During the science fiction and fantasy class last week, students in all three schools discussed the book "Hitchhiker's Guide to the Galaxy," written by Douglas Adams, with teacher Amber McMillan, also the 10th grade American literature teacher and the eighth gradg language arts teacher.

"I'm not a Trekkie; I don't speak Kling-on," she joked with her students last Thursday morning, during a discussion about the book and science fiction in general. The teacher does, however, know how to beam her students up quite literally.

With a touch of her hand on a computer screen, McMillan can change a camera shot in any of the three classrooms to project an image of a single student or a group. With ease, she broadcasts a radio recording of the space opera, which can be heard in stereo in all the classes, as well.

The students at Penquis Valley are excited to be taking a course in a favorite topic. Many of them admit to reading fantasy and science fiction books voraciously anyways, so homework (at least in this class) doesn't seem much like homework.

They also will be writing novellas or short stories in the genre this year, and all of them share their ideas (vampires, dragons and time travel are popular) with the teacher eagerly.
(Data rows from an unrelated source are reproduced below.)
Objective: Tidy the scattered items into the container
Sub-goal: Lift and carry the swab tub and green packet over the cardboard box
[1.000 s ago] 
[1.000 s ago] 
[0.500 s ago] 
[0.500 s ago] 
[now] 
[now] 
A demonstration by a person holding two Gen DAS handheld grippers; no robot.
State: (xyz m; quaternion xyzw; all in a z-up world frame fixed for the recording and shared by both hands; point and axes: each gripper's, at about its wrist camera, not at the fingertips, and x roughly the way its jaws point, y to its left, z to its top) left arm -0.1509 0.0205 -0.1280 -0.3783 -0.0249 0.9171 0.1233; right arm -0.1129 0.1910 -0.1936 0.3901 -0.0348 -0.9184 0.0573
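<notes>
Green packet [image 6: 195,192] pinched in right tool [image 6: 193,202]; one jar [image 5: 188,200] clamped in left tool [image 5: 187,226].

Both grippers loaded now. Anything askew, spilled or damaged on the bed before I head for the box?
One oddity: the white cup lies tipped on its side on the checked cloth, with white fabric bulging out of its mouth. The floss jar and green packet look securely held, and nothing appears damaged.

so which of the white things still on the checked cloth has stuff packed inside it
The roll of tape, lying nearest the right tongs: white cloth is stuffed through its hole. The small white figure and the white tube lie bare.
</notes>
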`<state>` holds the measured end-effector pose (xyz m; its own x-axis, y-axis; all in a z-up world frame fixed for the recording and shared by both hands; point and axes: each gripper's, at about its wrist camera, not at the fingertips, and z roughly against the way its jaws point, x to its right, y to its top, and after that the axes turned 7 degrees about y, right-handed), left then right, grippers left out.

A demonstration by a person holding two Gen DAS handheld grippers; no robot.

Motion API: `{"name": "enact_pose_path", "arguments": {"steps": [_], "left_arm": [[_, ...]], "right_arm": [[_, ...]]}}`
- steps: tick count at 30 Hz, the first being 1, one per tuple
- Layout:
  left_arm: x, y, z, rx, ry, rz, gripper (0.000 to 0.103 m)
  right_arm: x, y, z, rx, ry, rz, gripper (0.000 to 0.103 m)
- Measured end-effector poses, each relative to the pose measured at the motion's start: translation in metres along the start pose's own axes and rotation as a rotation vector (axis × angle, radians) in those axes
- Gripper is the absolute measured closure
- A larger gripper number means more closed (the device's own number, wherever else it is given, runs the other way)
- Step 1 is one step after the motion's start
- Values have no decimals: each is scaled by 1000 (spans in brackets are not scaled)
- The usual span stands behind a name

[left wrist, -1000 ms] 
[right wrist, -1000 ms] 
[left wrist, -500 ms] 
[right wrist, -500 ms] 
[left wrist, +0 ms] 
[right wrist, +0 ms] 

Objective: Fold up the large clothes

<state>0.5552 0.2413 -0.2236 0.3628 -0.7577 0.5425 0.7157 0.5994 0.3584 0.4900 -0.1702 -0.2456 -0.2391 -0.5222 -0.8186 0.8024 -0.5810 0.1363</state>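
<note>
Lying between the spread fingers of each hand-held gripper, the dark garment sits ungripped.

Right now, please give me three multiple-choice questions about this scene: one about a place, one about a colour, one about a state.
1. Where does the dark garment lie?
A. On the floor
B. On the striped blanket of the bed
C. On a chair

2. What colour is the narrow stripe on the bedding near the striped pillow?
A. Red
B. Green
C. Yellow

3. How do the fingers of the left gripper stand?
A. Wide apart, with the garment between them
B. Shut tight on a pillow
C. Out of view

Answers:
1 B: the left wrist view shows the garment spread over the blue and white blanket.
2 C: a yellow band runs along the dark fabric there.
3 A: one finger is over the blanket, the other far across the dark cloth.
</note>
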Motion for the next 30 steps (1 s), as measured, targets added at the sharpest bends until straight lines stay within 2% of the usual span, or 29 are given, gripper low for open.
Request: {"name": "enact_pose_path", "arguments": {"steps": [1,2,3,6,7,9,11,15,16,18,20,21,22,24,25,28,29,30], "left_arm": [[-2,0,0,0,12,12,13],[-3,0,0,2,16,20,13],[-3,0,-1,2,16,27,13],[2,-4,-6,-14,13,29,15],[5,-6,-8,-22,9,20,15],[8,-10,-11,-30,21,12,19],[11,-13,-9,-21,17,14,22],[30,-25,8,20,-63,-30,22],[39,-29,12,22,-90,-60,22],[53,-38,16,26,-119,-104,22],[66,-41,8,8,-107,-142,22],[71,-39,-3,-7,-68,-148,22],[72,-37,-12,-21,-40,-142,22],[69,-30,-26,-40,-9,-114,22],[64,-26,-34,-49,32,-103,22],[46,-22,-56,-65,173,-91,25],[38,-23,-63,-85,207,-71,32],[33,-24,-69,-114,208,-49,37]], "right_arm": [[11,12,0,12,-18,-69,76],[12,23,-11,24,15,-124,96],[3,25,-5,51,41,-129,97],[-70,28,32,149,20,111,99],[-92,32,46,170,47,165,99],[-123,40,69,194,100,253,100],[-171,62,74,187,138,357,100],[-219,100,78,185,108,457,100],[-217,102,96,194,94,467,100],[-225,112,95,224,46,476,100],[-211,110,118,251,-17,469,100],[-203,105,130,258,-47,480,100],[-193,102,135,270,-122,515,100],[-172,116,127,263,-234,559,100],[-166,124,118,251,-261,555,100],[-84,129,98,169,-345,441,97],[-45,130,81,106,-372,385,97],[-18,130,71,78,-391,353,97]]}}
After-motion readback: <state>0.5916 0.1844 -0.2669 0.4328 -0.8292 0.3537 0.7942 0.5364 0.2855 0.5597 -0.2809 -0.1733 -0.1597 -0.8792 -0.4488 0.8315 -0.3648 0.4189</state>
According to student James McGuinness of Brownville, who also is taking the Maine history course taught in the ATM classroom, there is "sometimes a delay" in the interactive set-up, but "it's not too bad."

Christina Day of Brownville said, "It's not much different than a regular class except you interact over a screen."

Devin Gillespie of Brownville was thankful for the opportunity to take the science fiction and fantasy course and recognized the ATM technology made it possible.

This is the second year that the ATM classes in all three districts have been up and running in earnest since their installation. Principal Robinson said this year the principals in the schools met to coordinate school schedules.

"We're just beginning to realize what this [technology] can do for us," said Robinson.

While students from Nokomis Regional High School in Newport also are taking some of the same ATM courses, that school was unable to offer any classes of its own through the ATM this year due to budget problems, Robinson said. Originally, Newport would've contributed two classes to the schedule, making a full-day of course offerings in the schools.

"We're taking a good stab at it to get it going and we'll continue to try to make a go of it," Robinson said. "It's growing every year."

SAD 41 Superintendent David Walker agreed that the ATM technology bought and paid for by the state has been beneficial to the students at PVHS. He said it is far beyond the ITV (interactive television) technology of the 1990s, where students could see their teacher but not talk to him or her without dialing a telephone.

"It's a neat technology; it's like sitting on opposite sides of a window and communicating," he said. "This is live, real-time, and there's really no hesitation in the communication between the sites.

"I think this technology has the potential to solve a lot of the problems inherent in smaller rural high schools. It's an alternative to putting students on a bus and shipping them off to a regional location."


NOTE - This article reflects the views of the author and not necessarily those of the TRC Alliance Team.